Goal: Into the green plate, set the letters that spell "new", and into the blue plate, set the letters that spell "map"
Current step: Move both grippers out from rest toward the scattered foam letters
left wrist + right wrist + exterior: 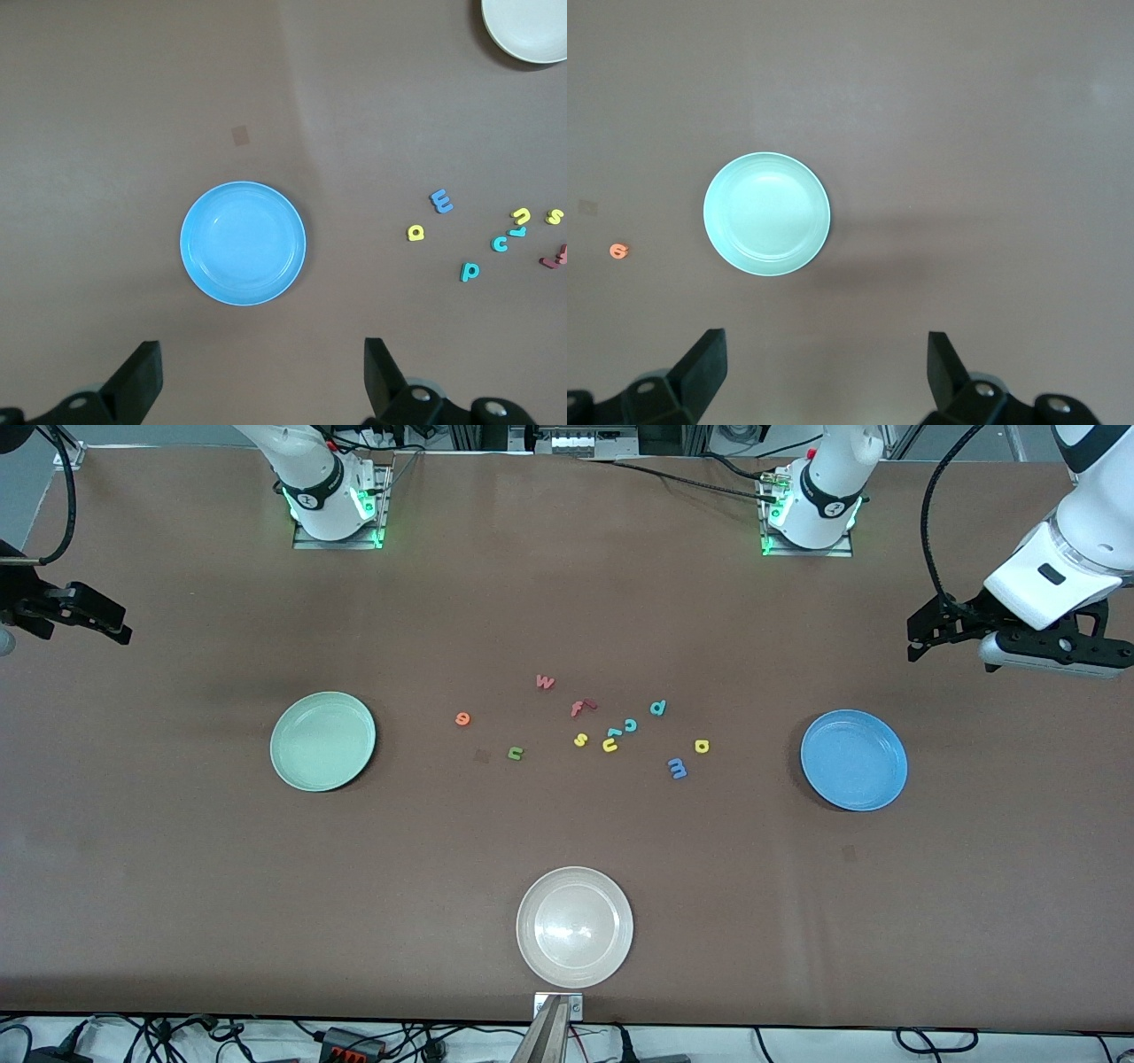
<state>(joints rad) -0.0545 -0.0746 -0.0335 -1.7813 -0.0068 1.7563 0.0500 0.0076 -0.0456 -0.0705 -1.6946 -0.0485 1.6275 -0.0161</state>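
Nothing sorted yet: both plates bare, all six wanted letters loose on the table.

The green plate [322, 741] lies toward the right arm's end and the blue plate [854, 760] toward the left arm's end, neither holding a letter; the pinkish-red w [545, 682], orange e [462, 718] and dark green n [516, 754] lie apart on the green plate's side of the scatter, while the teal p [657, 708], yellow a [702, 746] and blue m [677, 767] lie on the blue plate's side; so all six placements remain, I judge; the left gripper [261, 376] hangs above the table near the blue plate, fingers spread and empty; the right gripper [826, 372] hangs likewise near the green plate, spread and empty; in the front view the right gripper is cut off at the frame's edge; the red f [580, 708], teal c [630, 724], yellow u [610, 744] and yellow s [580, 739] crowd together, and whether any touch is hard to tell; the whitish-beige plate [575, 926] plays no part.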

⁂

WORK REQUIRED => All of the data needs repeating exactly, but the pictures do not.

TASK OUTPUT =>
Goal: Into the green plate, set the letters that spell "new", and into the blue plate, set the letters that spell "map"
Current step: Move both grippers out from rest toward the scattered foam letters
left wrist + right wrist + exterior: 
<state>(joints rad) -0.0545 -0.0746 -0.0335 -1.7813 -0.0068 1.7563 0.0500 0.0076 -0.0456 -0.0705 -1.6946 -0.0485 1.6275 -0.0161</state>
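Nothing sorted yet: both plates bare, all six wanted letters loose on the table.

The green plate [322, 741] lies toward the right arm's end and the blue plate [854, 760] toward the left arm's end, neither holding a letter; the pinkish-red w [545, 682], orange e [462, 718] and dark green n [516, 754] lie apart on the green plate's side of the scatter, while the teal p [657, 708], yellow a [702, 746] and blue m [677, 767] lie on the blue plate's side; so all six placements remain, I judge; the left gripper [261, 376] hangs above the table near the blue plate, fingers spread and empty; the right gripper [826, 372] hangs likewise near the green plate, spread and empty; in the front view the right gripper is cut off at the frame's edge; the red f [580, 708], teal c [630, 724], yellow u [610, 744] and yellow s [580, 739] crowd together, and whether any touch is hard to tell; the whitish-beige plate [575, 926] plays no part.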

What was asked now has a complete answer.